GroupIntended UseTypical Examples
0Core engine-owned per-draw stateproject, pbrProjection, picking, skin, transform or object data
1Application-defined shared staterenderer feature blocks, app-specific environment or simulation state, terrain or dataset-level state
2Lighting and other scene invariants reused across many materials and drawslighting, dirlight, shared ibl, shadow maps and shadow parameters
3Per-material surface statepbrMaterial, lambertMaterial, phongMaterial, gouraudMaterial, material textures and samplers

Postprocessing and effect parameters should generally stay in group 0 for now. They are pass-local state rather than material state, and reusing group 3 for both would make the convention ambiguous.

Projection-style blocks stay in group 0 when they mix camera data with object-dependent matrices such as modelMatrix or normalMatrix.

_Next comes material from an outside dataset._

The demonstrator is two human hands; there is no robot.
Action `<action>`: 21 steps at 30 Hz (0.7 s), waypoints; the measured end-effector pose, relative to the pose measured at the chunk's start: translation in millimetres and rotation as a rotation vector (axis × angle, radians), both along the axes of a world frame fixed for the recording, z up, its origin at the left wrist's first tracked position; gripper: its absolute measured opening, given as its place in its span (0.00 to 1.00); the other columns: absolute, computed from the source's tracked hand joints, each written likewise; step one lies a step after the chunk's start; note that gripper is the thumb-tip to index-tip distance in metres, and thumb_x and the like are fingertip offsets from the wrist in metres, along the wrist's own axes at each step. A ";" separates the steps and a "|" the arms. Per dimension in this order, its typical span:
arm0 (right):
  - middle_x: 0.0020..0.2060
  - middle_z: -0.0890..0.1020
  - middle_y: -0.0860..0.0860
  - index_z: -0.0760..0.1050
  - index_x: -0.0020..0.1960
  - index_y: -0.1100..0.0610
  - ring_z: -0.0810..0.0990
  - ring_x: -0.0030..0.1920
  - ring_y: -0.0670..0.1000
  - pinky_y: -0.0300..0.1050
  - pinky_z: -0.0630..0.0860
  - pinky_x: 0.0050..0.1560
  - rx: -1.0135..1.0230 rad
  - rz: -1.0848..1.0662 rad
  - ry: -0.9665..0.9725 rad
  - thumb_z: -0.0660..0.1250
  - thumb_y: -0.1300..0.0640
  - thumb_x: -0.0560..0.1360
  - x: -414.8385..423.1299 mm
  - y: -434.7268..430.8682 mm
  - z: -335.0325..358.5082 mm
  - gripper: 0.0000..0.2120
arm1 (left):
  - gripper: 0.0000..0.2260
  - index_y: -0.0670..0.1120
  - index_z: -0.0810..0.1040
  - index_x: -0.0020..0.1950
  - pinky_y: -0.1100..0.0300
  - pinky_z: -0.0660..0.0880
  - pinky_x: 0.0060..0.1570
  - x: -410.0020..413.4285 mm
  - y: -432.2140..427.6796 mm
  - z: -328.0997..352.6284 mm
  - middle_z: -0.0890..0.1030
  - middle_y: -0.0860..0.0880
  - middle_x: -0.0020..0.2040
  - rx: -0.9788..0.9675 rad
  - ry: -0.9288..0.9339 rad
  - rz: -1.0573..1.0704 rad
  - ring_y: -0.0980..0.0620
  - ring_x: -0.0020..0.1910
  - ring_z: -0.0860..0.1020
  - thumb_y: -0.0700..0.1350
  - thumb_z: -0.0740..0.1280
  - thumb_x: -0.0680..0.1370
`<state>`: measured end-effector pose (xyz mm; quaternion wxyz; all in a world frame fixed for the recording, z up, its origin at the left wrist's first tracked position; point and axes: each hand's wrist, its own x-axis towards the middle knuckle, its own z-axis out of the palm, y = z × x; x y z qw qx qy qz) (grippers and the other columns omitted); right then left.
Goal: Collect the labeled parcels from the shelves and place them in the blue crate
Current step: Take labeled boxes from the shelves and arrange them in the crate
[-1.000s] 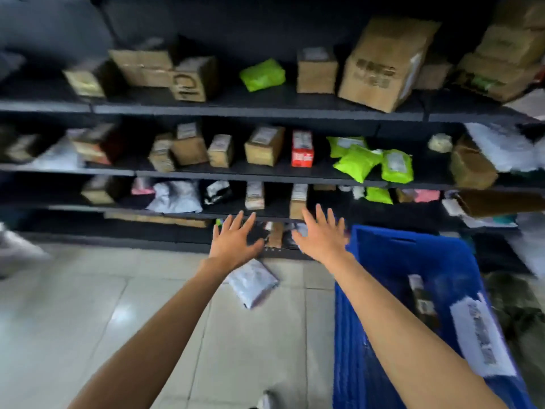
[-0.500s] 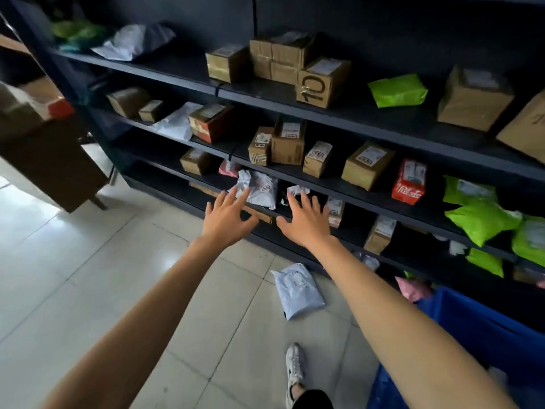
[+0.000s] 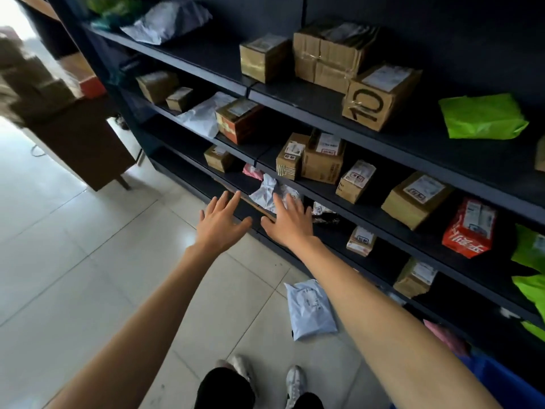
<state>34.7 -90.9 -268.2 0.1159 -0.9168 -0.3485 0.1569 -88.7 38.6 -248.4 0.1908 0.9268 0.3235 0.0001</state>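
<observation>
Since half a second ago the view has dipped. Two pale shoes (image 3: 295,382) now show at the bottom edge where only one showed, and the blue crate (image 3: 504,392) has shrunk to a mere corner at the lower right of the frame. Both arms reach forward much as before.

The left hand (image 3: 219,224) sits near the centre of the frame, palm down. Its fingers are straight, spread apart and hold nothing, over the foot of the shelves and the tiled floor (image 3: 73,246). The right hand (image 3: 290,224) is just beside it on the right, also palm down, with fingers apart and nothing in them. Its fingertips overlap a crumpled white bag (image 3: 264,190) lying on a lower shelf; whether they touch it cannot be told.

The dark shelves (image 3: 324,112) run from the upper left to the lower right and carry the parcels, mostly brown boxes with white labels. A box marked 10 (image 3: 380,97) stands on an upper shelf, with a green bag (image 3: 483,116) to its right. A red parcel (image 3: 469,228) lies on the shelf below, near the right edge. A grey mailer (image 3: 311,309) lies flat on the floor under the right forearm, near the foot of the shelves. A wooden cabinet (image 3: 76,140) stands at the left of the frame.
</observation>
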 end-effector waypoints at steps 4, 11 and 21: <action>0.79 0.55 0.59 0.52 0.80 0.51 0.53 0.79 0.62 0.67 0.55 0.74 0.022 0.025 -0.029 0.56 0.37 0.78 22.7 61.5 -6.0 0.36 | 0.33 0.61 0.49 0.80 0.39 0.47 0.77 15.6 57.2 -11.0 0.51 0.51 0.82 -0.013 0.016 0.036 0.45 0.80 0.48 0.65 0.58 0.78; 0.79 0.54 0.57 0.50 0.80 0.50 0.53 0.79 0.61 0.65 0.56 0.74 0.067 -0.022 0.010 0.56 0.38 0.78 56.9 199.4 -11.8 0.36 | 0.33 0.60 0.49 0.80 0.39 0.47 0.76 53.7 193.2 -12.2 0.51 0.50 0.82 -0.017 -0.004 0.013 0.45 0.80 0.48 0.64 0.59 0.78; 0.79 0.55 0.58 0.52 0.80 0.51 0.52 0.79 0.61 0.63 0.55 0.75 0.046 -0.163 0.068 0.58 0.39 0.78 88.9 355.6 -22.8 0.35 | 0.33 0.59 0.51 0.80 0.40 0.49 0.77 108.7 365.5 -12.5 0.52 0.50 0.81 -0.057 -0.002 -0.089 0.46 0.80 0.49 0.62 0.60 0.78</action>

A pure camera or view-projection block could reasonably live in group 1 or group 2.

For the current public guidance, see the Bind Groups and Bindings Guide.

Shader Passes

It is possible to package up many typical screen-space post-processing steps as a shader module.

Sometimes a pass needs to be run several times with some internal uniform changed. This can be described by adding the passes field to a shader module.

Defining your own Shader Modules

It is important that the order and types of declarations of uniforms match those in the shader.